The inventive lighting system allows passenger cabin lighting to be
operated in the high brightness and high efficiency mode expected
from a purely fluorescent based system while simultaneously
utilizing the beneficial highly selective color control of the LEDs
operating at low power levels to enhance the white light output of
the fluorescent lamps. Additionally, it enables low level
full-gamut color control or "mood lighting", using solely LED
lamps
BRIEF DESCRIPTION OF THE DRAWINGS
The foregoing aspects and many of the attendant advantages of this
invention will become more readily appreciated by reference to the
following detailed description, when taken in conjunction with the
accompanying drawings, wherein:
FIG. 1 is a hybrid fluorescent-LED lighting system according to the
present invention;
FIG. 2 is a cross-section of the hybrid fluorescent-LED lighting
system shown in FIG. 1;
FIG. 3 is another embodiment of a hybrid fluorescent-LED lighting
system according to the present invention;
FIG. 4 is a detail showing various components of a hybrid
fluorescent-LED lighting system according to the present
invention;
FIG. 5 is a flowchart detailing the logic used to operate a hybrid
fluorescent-LED lighting system according to the present
invention;
FIG. 6 depicts an aspect of the present invention whereby LEDs may
be used to compensate output variances in fluorescent lamps;
and
FIG. 7 depicts an aspect of the present invention wherein LED
elements may be used in order to smooth the step transitions of a
multi-step fluorescent dimming scheme.
DETAILED DESCRIPTION OF THE INVENTION
The invention is a hybrid fluorescent-LED lighting system that
utilizes LED lamps even while the fluorescent lamps are operating,
in order to compensate for variances in the brightness and
chromaticity among fluorescent lamps. In FIG. 1, the hybrid
fluorescent-LED lighting system 110 comprises a reflective housing
112, RGB LED elements 114, fluorescent lamp 116, diffuser 118, and
color/brightness sensors 120. The lighting system 110 may comprise
LED segment control zones 124, with each zone 124 comprising at
least one color/brightness sensor 120. The sensor 120 measures
total light output from both the fluorescent lamp 116 and RGB LED
elements 114.
FIG. 2 shows a cross section of the lighting system 10. As shown in
FIG. 2, the lighting system 110 further comprises a fluorescent
controller or ballast 122. FIG. 2 also shows that RGB LED elements
114 are disposed to opposite sides of fluorescent 116.

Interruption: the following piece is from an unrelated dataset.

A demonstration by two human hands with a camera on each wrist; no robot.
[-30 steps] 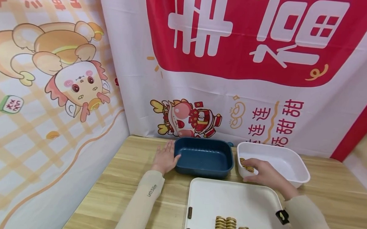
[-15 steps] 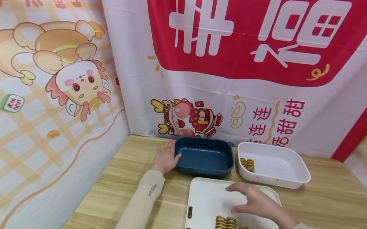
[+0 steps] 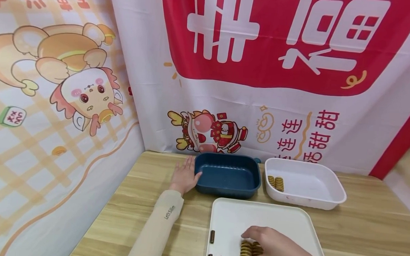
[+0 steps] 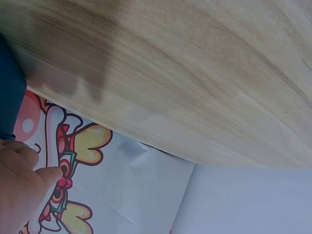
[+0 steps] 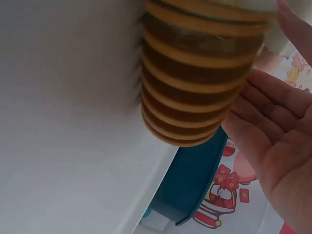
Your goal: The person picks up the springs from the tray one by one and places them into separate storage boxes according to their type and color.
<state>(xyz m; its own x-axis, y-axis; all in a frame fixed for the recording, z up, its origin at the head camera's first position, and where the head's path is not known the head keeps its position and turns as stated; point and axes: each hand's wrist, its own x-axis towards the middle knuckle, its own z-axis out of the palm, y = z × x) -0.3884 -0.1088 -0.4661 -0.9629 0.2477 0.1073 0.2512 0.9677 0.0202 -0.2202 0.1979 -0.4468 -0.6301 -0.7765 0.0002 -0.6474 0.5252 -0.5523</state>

Yet another embodiment of the invention is shown in FIG. 3, where
the reflective housing 312 has a configuration different from that
of reflective housing 112 depicted in FIGS. 1 and 2. For the
reflective housing 312 of FIG. 3, the RGB elements 314 are side by
side rather than having the fluorescent lamp 316 there in between,
as depicted in FIGS. 1 and 2.
In another aspect of the invention, FIG. 4 shows a schematic
diagram. DC power supply 426 supplies power to the various
components depicted in FIG. 4 including controller 428, fluorescent
ballast 422, color/brightness sensors 420, Red LED control 430,
Green LED control 432, Blue LED control 434, and LED elements 414.
Controller 428 is a logic control device such as a microcontroller,
having appropriate inputs, outputs, and logic processing
capability. LED controls 430, 432, and 434 have pulse width
modulation or constant current dimming control capabilities.

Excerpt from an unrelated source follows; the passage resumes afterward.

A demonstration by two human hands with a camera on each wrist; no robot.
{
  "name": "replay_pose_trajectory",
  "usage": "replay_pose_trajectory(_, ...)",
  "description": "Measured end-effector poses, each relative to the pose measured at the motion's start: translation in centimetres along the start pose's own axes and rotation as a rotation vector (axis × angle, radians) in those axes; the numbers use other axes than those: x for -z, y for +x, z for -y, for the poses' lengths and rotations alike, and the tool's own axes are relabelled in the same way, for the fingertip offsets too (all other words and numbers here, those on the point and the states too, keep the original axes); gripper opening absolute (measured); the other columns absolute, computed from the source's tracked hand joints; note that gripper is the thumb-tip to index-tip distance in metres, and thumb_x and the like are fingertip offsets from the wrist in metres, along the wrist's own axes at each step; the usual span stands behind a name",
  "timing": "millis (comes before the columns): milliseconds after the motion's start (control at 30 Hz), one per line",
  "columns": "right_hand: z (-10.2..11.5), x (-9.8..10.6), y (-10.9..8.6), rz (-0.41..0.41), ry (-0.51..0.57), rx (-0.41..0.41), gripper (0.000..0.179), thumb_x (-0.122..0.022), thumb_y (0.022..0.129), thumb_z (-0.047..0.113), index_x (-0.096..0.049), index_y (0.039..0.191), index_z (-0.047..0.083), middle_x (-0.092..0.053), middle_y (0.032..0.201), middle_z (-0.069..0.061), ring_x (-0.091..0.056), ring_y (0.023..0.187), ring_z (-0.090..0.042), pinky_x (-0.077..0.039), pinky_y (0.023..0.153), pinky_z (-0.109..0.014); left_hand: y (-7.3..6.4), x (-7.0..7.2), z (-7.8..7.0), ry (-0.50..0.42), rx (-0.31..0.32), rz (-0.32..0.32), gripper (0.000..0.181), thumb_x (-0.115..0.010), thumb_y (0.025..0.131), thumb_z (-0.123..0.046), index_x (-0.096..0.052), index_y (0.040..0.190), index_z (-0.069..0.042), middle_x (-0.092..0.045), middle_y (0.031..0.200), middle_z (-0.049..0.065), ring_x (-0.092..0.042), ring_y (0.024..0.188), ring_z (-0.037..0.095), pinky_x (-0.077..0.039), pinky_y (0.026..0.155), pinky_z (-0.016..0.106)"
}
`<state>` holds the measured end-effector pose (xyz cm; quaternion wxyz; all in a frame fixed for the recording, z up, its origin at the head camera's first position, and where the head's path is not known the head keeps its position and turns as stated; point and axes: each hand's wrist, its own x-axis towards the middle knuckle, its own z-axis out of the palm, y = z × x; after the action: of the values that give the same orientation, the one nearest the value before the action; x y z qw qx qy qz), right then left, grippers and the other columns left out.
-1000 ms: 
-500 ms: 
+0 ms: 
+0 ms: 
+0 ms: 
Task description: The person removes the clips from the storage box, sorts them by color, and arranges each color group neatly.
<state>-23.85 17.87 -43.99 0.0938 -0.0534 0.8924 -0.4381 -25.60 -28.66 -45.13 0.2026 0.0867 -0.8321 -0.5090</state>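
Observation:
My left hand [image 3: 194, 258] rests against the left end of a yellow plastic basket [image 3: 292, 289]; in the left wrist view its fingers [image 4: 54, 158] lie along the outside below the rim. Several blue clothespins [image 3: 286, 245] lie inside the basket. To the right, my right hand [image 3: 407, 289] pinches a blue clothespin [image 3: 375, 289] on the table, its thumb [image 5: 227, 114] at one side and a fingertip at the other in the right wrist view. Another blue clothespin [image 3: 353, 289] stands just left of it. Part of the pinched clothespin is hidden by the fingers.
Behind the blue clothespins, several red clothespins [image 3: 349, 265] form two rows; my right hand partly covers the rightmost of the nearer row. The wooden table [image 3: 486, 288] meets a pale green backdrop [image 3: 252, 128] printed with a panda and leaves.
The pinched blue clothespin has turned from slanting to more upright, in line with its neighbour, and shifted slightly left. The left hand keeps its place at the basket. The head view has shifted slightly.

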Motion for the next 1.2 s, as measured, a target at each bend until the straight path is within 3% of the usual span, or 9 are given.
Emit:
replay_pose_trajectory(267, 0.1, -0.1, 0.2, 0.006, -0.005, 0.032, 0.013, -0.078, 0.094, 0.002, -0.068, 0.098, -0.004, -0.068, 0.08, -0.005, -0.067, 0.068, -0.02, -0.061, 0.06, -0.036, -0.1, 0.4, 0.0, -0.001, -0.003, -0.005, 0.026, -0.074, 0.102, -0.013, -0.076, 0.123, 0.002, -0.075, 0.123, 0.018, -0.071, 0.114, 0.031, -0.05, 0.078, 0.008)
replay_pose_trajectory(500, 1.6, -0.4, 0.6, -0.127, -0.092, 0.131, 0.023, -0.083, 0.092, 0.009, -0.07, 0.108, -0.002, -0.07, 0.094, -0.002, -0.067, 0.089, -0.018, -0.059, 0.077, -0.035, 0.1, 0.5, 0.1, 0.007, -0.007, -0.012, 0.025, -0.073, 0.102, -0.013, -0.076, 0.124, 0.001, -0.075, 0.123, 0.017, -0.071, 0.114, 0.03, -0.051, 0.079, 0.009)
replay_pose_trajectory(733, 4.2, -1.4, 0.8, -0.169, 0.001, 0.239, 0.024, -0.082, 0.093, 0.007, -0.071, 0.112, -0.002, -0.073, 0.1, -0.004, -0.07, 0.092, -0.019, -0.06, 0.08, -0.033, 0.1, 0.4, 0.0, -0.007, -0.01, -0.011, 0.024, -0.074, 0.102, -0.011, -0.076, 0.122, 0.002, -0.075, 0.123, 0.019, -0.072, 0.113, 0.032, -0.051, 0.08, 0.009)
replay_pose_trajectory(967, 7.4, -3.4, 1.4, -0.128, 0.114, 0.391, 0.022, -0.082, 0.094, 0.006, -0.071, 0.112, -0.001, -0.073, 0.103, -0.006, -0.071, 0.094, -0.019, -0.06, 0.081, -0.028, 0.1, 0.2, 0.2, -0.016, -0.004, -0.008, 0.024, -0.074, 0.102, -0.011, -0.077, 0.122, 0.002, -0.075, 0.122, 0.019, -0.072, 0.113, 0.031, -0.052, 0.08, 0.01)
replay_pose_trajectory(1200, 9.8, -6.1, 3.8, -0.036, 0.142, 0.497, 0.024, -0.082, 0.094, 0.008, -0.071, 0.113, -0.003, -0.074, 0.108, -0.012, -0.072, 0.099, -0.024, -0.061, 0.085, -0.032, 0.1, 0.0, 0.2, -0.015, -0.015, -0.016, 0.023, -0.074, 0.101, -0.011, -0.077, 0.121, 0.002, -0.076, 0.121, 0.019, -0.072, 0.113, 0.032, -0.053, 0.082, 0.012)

Color/brightness sensors 420 mimic the human eye tri-stimulus color
response. Fluorescent ballast 422 controls the voltage and current
to fluorescent lamp 416, as is known in the art. In one embodiment
of the invention, fluorescent ballast 422 may be of a type that is
multi-step dimmable. In another embodiment of the invention,
fluorescent ballast 422 may be fully dimmable. In either case,
these ballasts feature control inputs that would allow them to be
controlled in conjunction with the LED lighting system, whether by
discrete switching, analog signals, or digital signals. These types
of ballast are known in the art.
Referring to FIG. 4, controller or microprocessor 428 takes
user/system control input 446, by an attached computer and network
(not shown) which in turn is connected to any number of control
panel or other user interfaces. Controller or microprocessor 428 is
programmed in such a way to determine input 446 and make decisions
on how to control the fluorescent ballast 422 and LED controls 430,
432, and 434. Microprocessor 428 controls Red LED control 430 via
Red LED control line 440; Green LED control 432 via Green LED
control line 442; and Blue LED control 434 via Blue LED control
line 444. In a similar fashion, microprocessor 428 controls
fluorescent ballast 422 via ballast control line 438.

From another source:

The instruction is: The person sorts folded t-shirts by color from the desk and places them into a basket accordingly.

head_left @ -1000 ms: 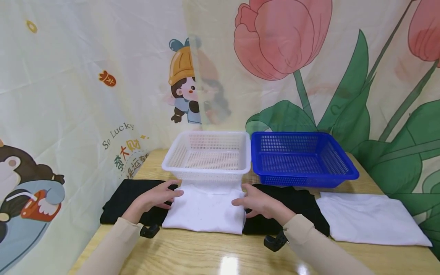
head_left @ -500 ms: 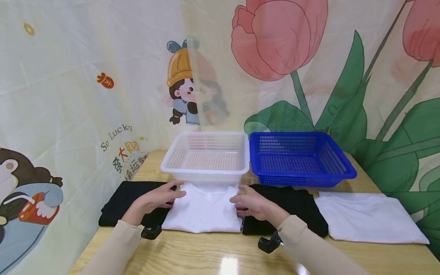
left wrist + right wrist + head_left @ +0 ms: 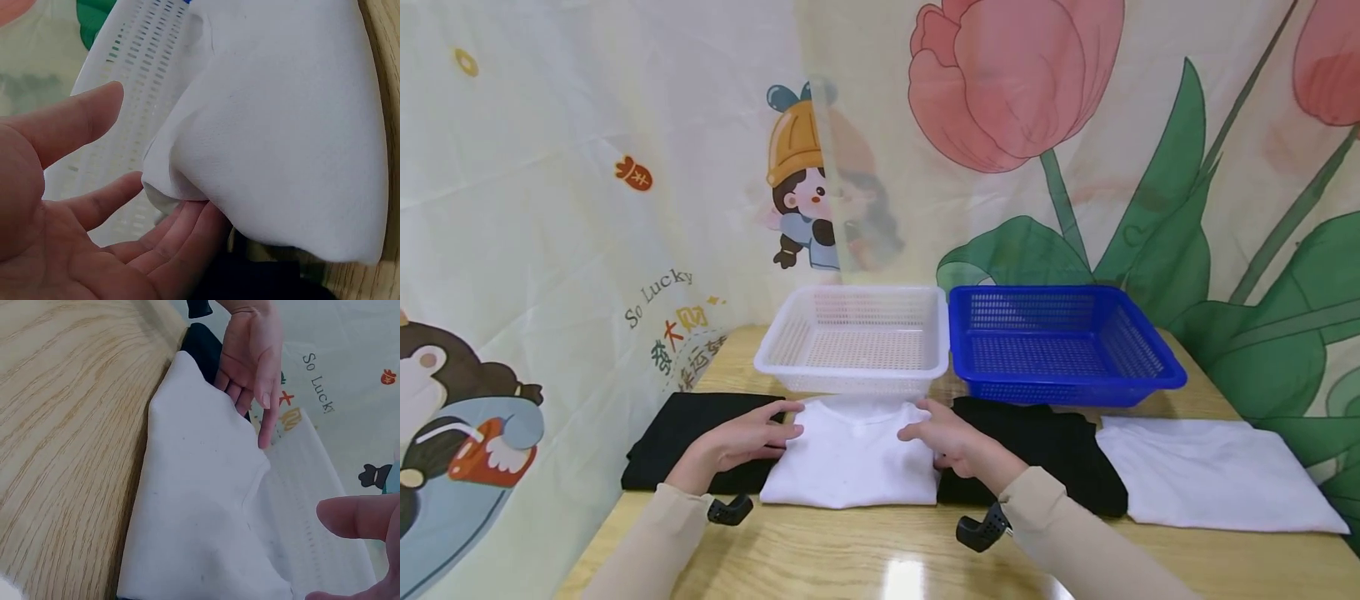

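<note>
A folded white shirt point(image 3: 850, 467), its neckline at the far side, lies in the middle of the table. My left hand point(image 3: 745, 437) is at its left side. In the left wrist view, several fingers of the left hand point(image 3: 112, 244) reach under the edge of the white shirt point(image 3: 281, 125), while the thumb stands apart from the cloth. At the shirt's right side is my right hand point(image 3: 958, 442), with its lower fingers hidden by the cloth. The right wrist view shows the thumb of the right hand point(image 3: 369, 550) raised off the white shirt point(image 3: 194, 475).
Behind the shirt stand a white basket point(image 3: 850, 382) and a blue basket point(image 3: 1067, 390), side by side. Folded black garments lie left point(image 3: 666, 433) and right point(image 3: 1037, 454) of the shirt. A second folded white garment point(image 3: 1217, 479) is farther right on the wooden table point(image 3: 820, 550).
Both hands have moved slightly inward along the shirt's sides, and the right hand's fingers have slipped under its edge. The shirt's far edge now shows a clearer neckline. Baskets and other garments stay put.
</note>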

Referring to FIG. 5, another aspect of the invention is shown,
which shows the logic carried out in controller or microprocessor
428 of FIG. 4. In step 550 of FIG. 5, the inventive lighting system
receives a command by way of user request for brightness/color 568.
In step 552, the fluorescent ballast is set according to a
threshold retrieved from fluorescent control thresholds 566 stored
in memory. As a result of carrying out step 552, fluorescent tube
516 is set to the particular brightness level according to
fluorescent control thresholds 564. In step 554, RGB LEDs are
driven to stored calibration data 564 stored in memory. As a result
of carrying out step 554, LED array elements are set to the
particular brightness level according to stored calibration data
564.
In step 556, the output of color/brightness sensor 520 is read and
then compared to request brightness/color 566. If the output of
color/brightness sensor 520 matches the value of request
brightness/color 566, processing continues to step 550 and repeats
the loop as described above.
However, if the output of color/brightness sensor 520 does not
match the value of user request for brightness/color 566, the RGB
LEDs are adjusted in step 558, based on the difference in the
commanded values, and those measured by the sensor 520. The output
of color/brightness sensor 520 is read again and then compared to
request brightness/color 568 in step 560. If the value still does
not match, further adjustments and measurements are made, looping
until a match has been achieved. Once an adjusted LED calibration
has matched the commanded levels, the revised calibration data 562
is stored to memory, and processing continues as described
above.
If the user request for brightness/color 568 is not for "dim,"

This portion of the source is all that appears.